Гноссос опять хихикнул, слепил снежок и швырнул его на дорогу.
— Овусу можно, а мне нельзя?
— Думаю, что нет.
— Эх, ты, мудрая жопа.
— Лучше скажи, какого черта ты завис, как последний маньяк — и не отнекивайся, так и есть — на Морали и Нравственности, а?
— Завис?
— Невротический любовный синдром. В конце концов, ты просто намотаешь на винт — можно подумать, сам не знаешь. Ты прешься на пьянку изучать в клинических условиях Моджо с этим ушибленным помощником? Хуйня. Просто у тебя там есть шанс выискать абсолютную, апокалиптическую любовь номер один всей твоей жизни и упереть ее в сарай цветущих вишен, вот же дерьмо. Старик, ты с чего-то решил, что клюнет крупная рыба, и не говори мне, что это не так.
— Отвянь, Хефф.
— Ну, не вишни, так восточные маки, семечные коробочки.
— Семенные.
— Один хрен. Почему бы тебе не зависнуть на цаце Памеле — сбережешь свой винт от намотки, а? Хотя бы по минимуму — немного искупишь кровь на своих руках, Симур, Симон, как там его звали? — и не говори, что ты не припух. Будешь долго ждать, ее зацапает Фицгор.
— Знаешь что…
— Может, ты просто не в состоянии, прости за прямоту, ее вообще полюбить, поскольку боишься, что с самого начала твой подход был слишком груб — набросился и растоптал, как ты обычно это делаешь. И, черт возьми, чем ты вообще собираешься заниматься, когда отсюда свалишь? У тебя нет ни цента, радость моя, и никогда не было, если не считать стипендий, которые ты где-то там выхаривал.
— Выигрывал, детка, — поправил Гноссос. — В конкурсных экзаменах…
— …на которые всем, — продолжил Хефф, накатившись прямо на него, — глубоко насрать, и ты это знаешь.
— Стипендии. Гранты. Фрукты Форда, Вино Гуггенхайма.
— Скажи еще что-нибудь умное.
— Зачем это все, старик, в чем прикол? — Гноссос замолчал — на горизонте тускло мигнули новые фары, вспыхнули ярче и срулили куда-то в ночь. — Хочешь, чтобы я совсем упал? Травы у тебя нет, кстати?
— Вот тоже синдром эскапизма. Тебе только сесть на иглу не хватало, через полтора года руки будут исколоты до самых ногтей. Будешь валяться на старых газетах в детройтской ночлежке, пялиться под неонками на свои дырявые вены и сосать маковую трубку.
— Возбуждает душу.
— Не надо о душе, Папс. Ты валяешь ее по 40-й трассе, собираешь всю грязь, что там есть, а потом прешься в Афину за очищением. Бедный монсиньор не знал, во что вляпался.
— Чувства, старик, он очистил мне чувства, а не душу. Греческие чувства нужно время от времени пробуждать. И вообще, он выполнял свою функцию.
— И что с того?
— А то, что он, по крайней мере, знает, в чем его функция, и в этом смысле он нам обоим даст фору.
— Слова.
— Видения, малыш, — вот что мне нужно. Чтоб ночник постоянно горел и видно было.
— Тебе мало солнца?
— Я сам хочу быть солнцем, тупица. Корпускулой, волной и источником света.
— И куда ты с этим добром втиснешься, Пифагор?

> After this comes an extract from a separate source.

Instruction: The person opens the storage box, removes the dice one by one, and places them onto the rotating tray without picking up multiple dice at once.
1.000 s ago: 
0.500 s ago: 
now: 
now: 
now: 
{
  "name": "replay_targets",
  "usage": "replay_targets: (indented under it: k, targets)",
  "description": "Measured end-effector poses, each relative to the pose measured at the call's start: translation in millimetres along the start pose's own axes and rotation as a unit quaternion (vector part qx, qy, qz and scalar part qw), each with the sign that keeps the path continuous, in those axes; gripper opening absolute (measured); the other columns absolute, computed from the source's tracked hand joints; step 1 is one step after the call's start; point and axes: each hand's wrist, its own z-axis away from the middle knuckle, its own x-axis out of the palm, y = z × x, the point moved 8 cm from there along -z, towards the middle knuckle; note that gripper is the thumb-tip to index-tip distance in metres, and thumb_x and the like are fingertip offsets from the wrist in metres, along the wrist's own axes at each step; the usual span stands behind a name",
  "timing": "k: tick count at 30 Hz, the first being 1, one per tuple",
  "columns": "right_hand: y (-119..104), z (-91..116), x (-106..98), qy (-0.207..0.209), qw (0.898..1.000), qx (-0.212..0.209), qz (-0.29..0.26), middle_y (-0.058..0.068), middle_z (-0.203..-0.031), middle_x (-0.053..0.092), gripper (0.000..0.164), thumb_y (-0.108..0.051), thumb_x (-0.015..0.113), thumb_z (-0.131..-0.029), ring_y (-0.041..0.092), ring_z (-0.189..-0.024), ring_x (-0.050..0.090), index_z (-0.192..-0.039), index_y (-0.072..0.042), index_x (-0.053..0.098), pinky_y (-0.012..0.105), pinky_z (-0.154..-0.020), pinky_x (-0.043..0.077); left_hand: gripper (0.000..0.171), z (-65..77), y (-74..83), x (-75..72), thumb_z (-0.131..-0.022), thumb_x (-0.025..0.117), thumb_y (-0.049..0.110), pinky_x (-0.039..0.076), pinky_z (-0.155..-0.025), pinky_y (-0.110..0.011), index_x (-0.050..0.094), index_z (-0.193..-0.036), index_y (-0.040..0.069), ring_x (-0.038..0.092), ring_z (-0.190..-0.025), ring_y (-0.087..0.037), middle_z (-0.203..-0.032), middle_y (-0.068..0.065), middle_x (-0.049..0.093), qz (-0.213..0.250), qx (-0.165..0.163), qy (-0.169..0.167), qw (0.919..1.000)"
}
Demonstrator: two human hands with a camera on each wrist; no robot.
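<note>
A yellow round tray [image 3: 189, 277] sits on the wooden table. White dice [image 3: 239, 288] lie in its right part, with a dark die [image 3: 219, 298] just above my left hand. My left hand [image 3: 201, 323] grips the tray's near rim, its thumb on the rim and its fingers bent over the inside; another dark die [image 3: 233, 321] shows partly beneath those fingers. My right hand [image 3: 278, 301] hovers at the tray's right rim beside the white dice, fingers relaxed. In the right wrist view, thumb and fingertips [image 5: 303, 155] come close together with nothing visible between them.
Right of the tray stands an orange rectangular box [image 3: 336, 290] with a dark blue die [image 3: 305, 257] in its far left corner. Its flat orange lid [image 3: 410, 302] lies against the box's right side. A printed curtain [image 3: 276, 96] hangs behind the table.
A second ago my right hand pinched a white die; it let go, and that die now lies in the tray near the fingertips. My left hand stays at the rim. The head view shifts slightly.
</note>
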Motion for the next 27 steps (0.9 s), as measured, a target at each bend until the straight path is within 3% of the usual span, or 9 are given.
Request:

— Втиснусь, не волнуйся. В старый утробный мешок, если найдется подходящего размера. — Гноссос лезет в рюкзак и вытаскивает оттуда кусок вонючего козьего сыра из Греции с прилипшей к плесени старой заячьей шерстью и какой-то трухой. — Вот сюда, детка, посмотри, что оттуда выходит, пощупай. Чувствуешь запах? Не похоже на идиллию, правда? Кусок старого сыра с крупинками соли — вот и все, что я могу.
— Так вали в Афины, Микены, куча обалденных мест.

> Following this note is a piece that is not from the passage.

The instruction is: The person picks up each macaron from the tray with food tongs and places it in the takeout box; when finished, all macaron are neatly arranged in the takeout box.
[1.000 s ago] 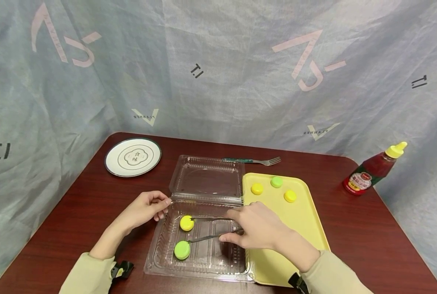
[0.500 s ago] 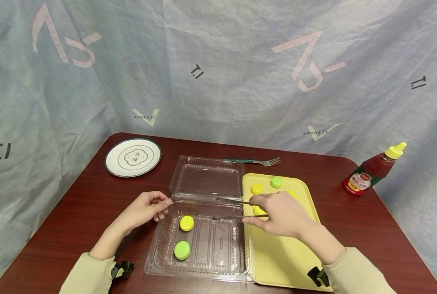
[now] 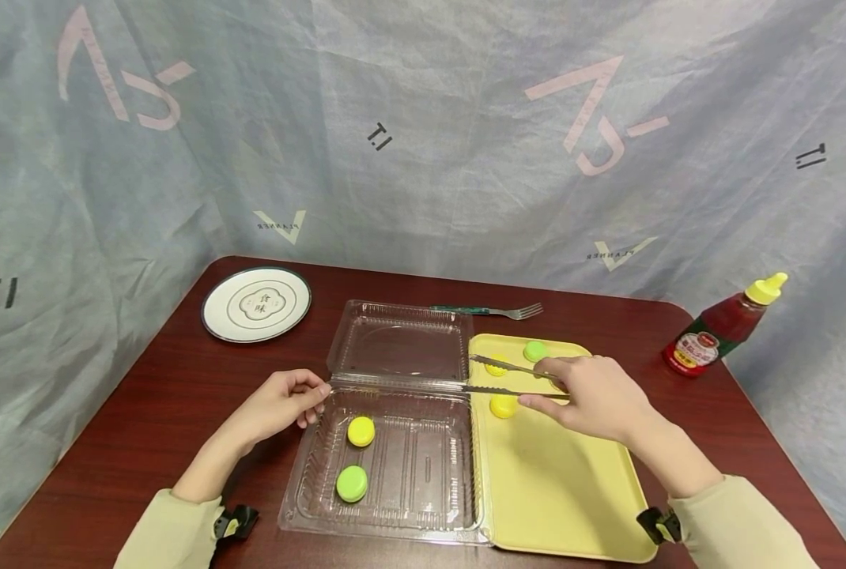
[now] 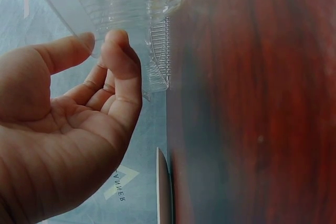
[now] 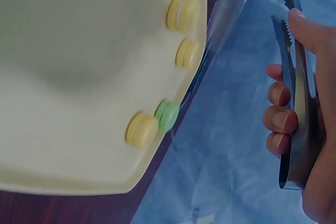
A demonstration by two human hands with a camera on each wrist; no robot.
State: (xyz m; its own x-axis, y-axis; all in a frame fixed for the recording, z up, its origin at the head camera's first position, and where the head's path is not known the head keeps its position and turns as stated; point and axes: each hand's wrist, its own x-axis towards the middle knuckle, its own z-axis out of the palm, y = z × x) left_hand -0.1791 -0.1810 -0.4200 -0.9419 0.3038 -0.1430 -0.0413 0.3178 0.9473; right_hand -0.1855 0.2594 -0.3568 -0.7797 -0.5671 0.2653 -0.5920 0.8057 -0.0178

— С чем? Меня туда тянет примерно так же, как тебя — на британское корыто в Найроби. Нет уж, спасибо. Исключение, детка. Иммунитет посреди чумы. Немного отвлеченного знания — вот и все. Если повезет, видения примерно каждый седьмой день. Простая заточка чувств, врубись, а?